Recommended Policy Actions • Ensure access to large-scale computing power for startups and academics by improving the financial market for compute. Currently, a company seeking to use largescale compute must often sign long-term contracts with hyperscalers—far beyond the budgetary reach of most academics and many startups. America has solved this problem before with other goods through financial markets, such as spot and forward markets for commodities. Through collaboration with industry, NIST at DOC, OSTP, and the National Science Foundation’s (NSF) National AI Research Resource (NAIRR) pilot, the Federal government can accelerate the maturation of a healthy financial market for compute. • Partner with leading technology companies to increase the research community’s access to world-class private sector computing, models, data, and software resources as part of the NAIRR pilot. • Build the foundations for a lean and sustainable NAIRR operations capability that can connect an increasing number of researchers and educators across the country to critical AI resources. • Continue to foster the next generation of AI breakthroughs by publishing a new National AI Research and Development (R&D) Strategic Plan, led by OSTP, to guide Federal AI research investments. • Led by DOC through the National Telecommunications and Information Administration (NTIA), convene stakeholders to help drive adoption of open-source and open-weight models by small and medium-sized businesses.

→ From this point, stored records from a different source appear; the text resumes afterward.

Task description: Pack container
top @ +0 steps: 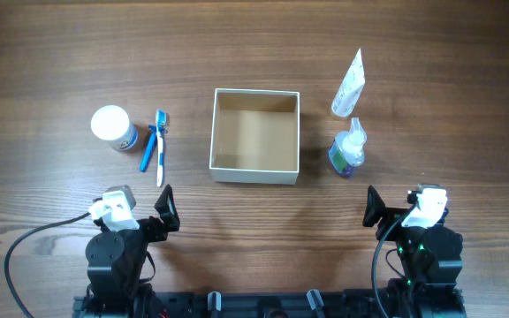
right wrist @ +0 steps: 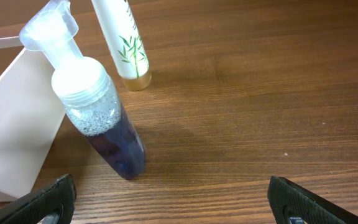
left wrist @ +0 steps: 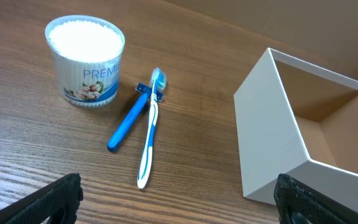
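The container (top: 254, 172) is a square open cardboard box, white outside and tan inside, at the table's middle; it holds nothing. Its white wall shows in the left wrist view (left wrist: 272, 149) and the right wrist view (right wrist: 11, 137). Left of it lie a blue-and-white toothbrush (top: 160, 146), a blue razor (top: 149, 148) and a round white-lidded jar (top: 113, 127). Right of it stand a pump bottle with purple liquid (top: 348, 148) and lies a white tube (top: 348, 84). My left gripper (top: 167, 212) is open and empty near the front edge. My right gripper (top: 374, 210) is open and empty too.
The wooden table (top: 431, 53) runs wide on all sides. Black cables (top: 25, 243) trail from the left arm base at the front edge. In the left wrist view the toothbrush (left wrist: 149, 134), razor (left wrist: 129, 121) and jar (left wrist: 87, 59) lie ahead of the fingers.
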Motion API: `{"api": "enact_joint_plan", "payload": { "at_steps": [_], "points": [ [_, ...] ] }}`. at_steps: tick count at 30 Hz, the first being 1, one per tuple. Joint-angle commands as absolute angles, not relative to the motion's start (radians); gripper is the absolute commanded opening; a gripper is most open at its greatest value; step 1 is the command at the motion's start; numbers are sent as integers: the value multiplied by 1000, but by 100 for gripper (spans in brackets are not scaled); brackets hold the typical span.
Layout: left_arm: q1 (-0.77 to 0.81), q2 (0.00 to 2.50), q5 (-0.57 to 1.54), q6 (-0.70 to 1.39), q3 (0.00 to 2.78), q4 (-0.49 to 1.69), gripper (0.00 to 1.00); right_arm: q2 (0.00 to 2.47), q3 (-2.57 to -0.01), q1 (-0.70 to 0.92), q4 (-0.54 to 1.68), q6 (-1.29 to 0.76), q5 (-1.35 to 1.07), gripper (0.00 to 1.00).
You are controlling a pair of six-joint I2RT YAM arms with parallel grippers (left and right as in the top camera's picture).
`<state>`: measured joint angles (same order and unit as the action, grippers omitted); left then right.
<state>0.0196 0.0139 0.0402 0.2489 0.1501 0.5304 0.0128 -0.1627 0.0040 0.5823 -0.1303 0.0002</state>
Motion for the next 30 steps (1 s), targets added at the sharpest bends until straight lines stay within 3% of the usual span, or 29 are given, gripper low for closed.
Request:
{"api": "enact_joint_plan", "payload": {
  "at_steps": [1,20,25,28,30],
  "points": [
    [24,6,52,243,145,527,100,4,-156,6,580,-141,-9,100],
    [24,6,52,243,145,527,100,4,-157,6,527,-139,4,100],
    [24,6,52,243,145,527,100,4,-157,6,505,-283,-12,100],
    [24,6,52,243,145,527,100,4,-169,6,410,-474,-77,100],
    [24,6,52,243,145,527,100,7,-189,6,329,-472,-168,100]
  ]
}}
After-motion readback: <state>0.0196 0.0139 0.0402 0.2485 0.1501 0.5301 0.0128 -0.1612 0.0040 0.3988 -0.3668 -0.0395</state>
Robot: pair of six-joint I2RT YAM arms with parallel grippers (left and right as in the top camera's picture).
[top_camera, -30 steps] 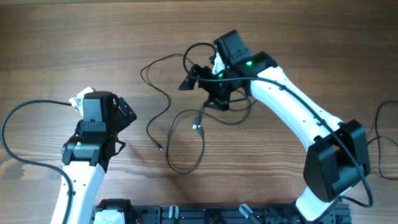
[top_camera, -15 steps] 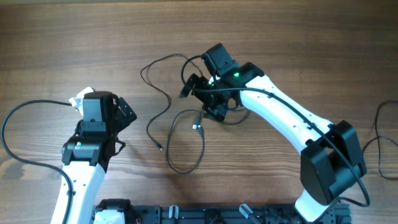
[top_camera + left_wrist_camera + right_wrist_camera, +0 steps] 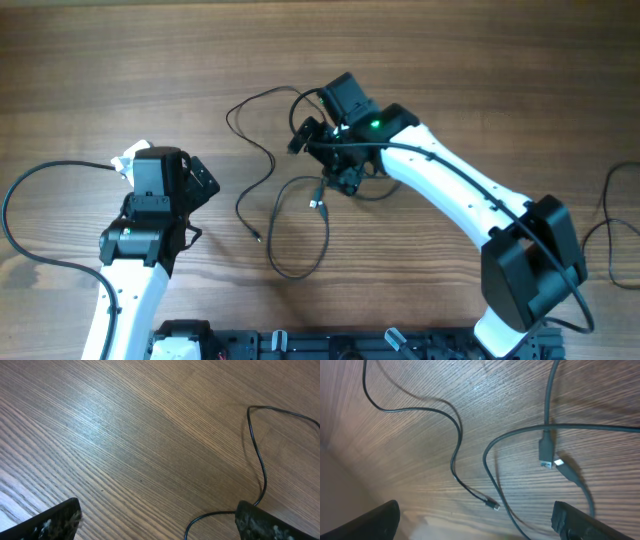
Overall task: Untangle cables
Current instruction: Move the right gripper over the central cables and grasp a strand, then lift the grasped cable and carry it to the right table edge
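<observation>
Starting far left: left fingers [image 3: 55,521] spread wide, gripping nothing, parked low over bare counter [image 3: 125,435], with only one thin black strand curving past the right-hand tip. Well apart from the main bunch, so no part in the work yet.

Moving toward the middle: cables [image 3: 298,215] lying slack on the wood in loose loops. One long strand wandering from the upper left down to a small plug tip [image 3: 493,506], a rounder loop below it, and two bigger plug ends [image 3: 547,455] side by side, nearly touching. Strands crossing one another in several places; densest part mostly hidden under the right arm [image 3: 450,195].

Further right: right fingers [image 3: 580,520] released too, straddling the strands from above, clamped on none.

Looks barely under way: nothing lifted, nothing pulled free, crossings intact. Left to do: pick one strand, draw it clear, lay each cable apart.
</observation>
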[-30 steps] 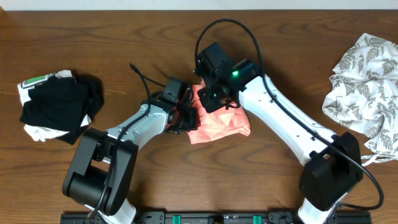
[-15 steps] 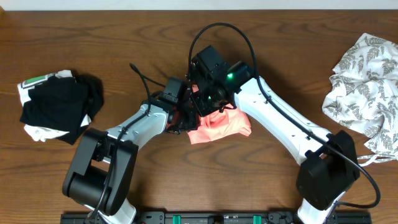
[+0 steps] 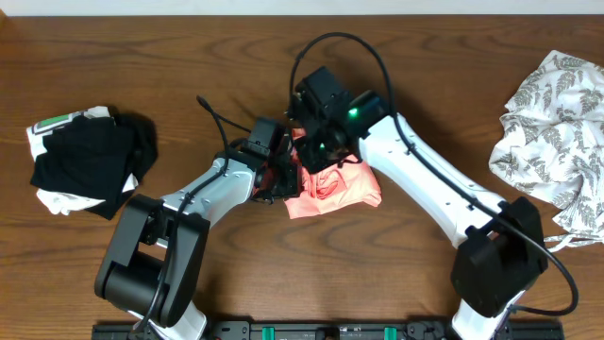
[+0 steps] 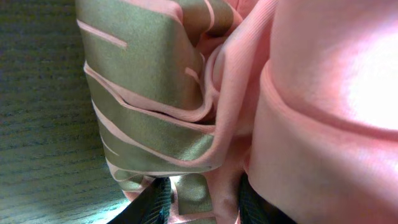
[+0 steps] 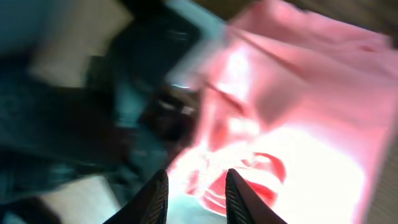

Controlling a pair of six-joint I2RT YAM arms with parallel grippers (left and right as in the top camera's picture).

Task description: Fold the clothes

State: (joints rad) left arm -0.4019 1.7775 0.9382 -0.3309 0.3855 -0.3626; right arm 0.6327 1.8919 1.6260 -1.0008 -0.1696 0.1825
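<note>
The salmon-pink T-shirt (image 3: 335,187) lies bunched in a small heap at the table's middle. My left gripper (image 3: 282,178) is at the heap's left edge, shut on a fold of it. In the left wrist view the pink cloth (image 4: 311,112) fills the frame and passes between the two dark fingertips (image 4: 152,205). My right gripper (image 3: 317,154) hovers over the heap's upper left, right beside the left gripper. In the blurred right wrist view it (image 5: 196,196) is open, with nothing between the fingers and the pink shirt (image 5: 298,124) under them.
A black-and-white bundle (image 3: 90,161) lies at the far left. A white garment with grey leaf print (image 3: 557,132) lies crumpled at the right edge. A black cable (image 3: 212,113) runs behind the left arm. The table is dark wood (image 3: 283,274).
My right gripper has shifted a little left over the heap, then eased back. The pink cloth under it has bunched slightly. The left gripper has kept its hold and place.
</note>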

And in China’s Action Plan for Global Governance of AI, translated by Sinocism
We will give full play to the roles of governments, industries, academia, and platform mechanisms of all countries to jointly promote international exchanges and dialogue on AI governance. We aim to build cross-border open-source communities and secure, reliable open-source platforms; promote open sharing of foundational resources; lower the barriers to technological innovation and application; avoid duplicate investments and resource waste; and improve the accessibility and inclusiveness of AI technologies and services. We will promote the establishment of open-source compliance systems, clarify and implement technical security guidelines for open-source communities, open up development resources such as technical and interface documentation, strengthen compatibility and interoperability of upstream and downstream products, and foster an open-source ecosystem enabling the free flow of non-sensitive technical resources.
It also found a mention in the Indian PM’s speech at the Paris AI Action Summit in February 2025:
“We must develop open-source systems that enhance trust and transparency.”
So this might be the one true consequence of DeepSeek. Now, governments have realised that the genie is out of the bottle; there’s no point in trying to control foundational models. So they are now jumping on the bandwagon instead.